▶ **Your goal**:
Would you retype the whole listing verbatim, keeping pictures out of it?

|---|

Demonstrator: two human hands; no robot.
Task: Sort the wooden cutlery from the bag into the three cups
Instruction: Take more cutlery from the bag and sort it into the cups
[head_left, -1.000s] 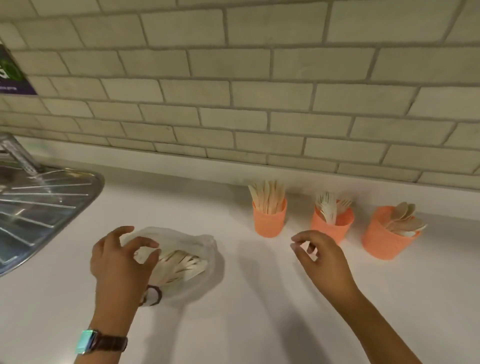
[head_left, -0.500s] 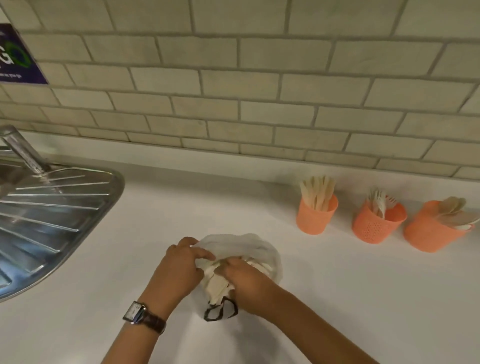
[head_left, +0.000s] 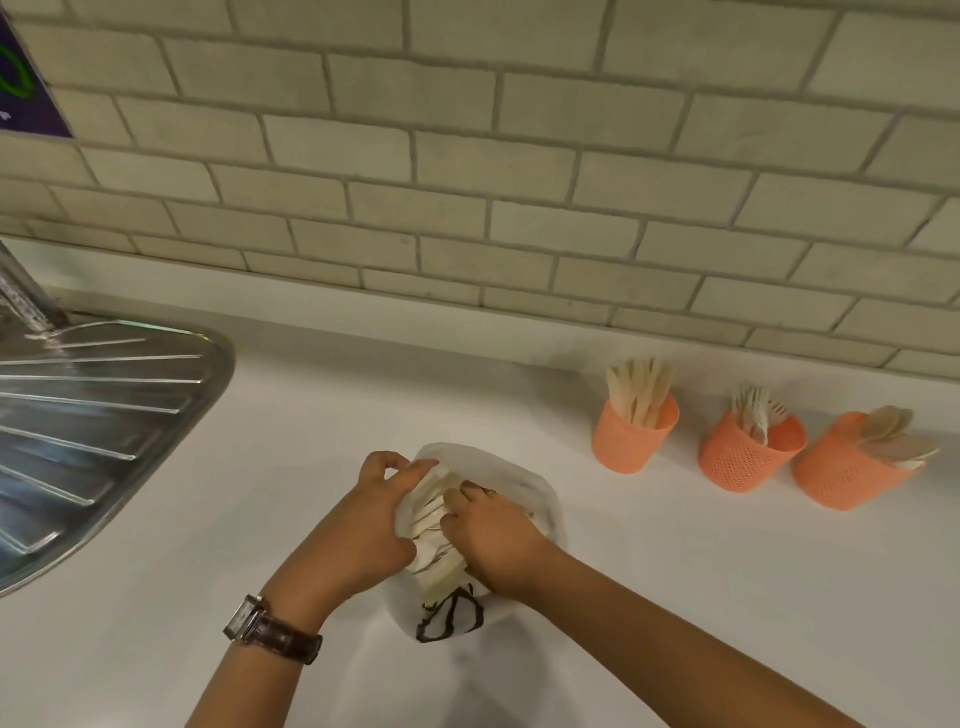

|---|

▶ **Task output**:
Demonstrator: two human hands; no robot.
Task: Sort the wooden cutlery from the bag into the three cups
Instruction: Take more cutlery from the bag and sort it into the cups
[head_left, -1.000s] 
[head_left, -0.500s] 
[head_left, +0.000s] 

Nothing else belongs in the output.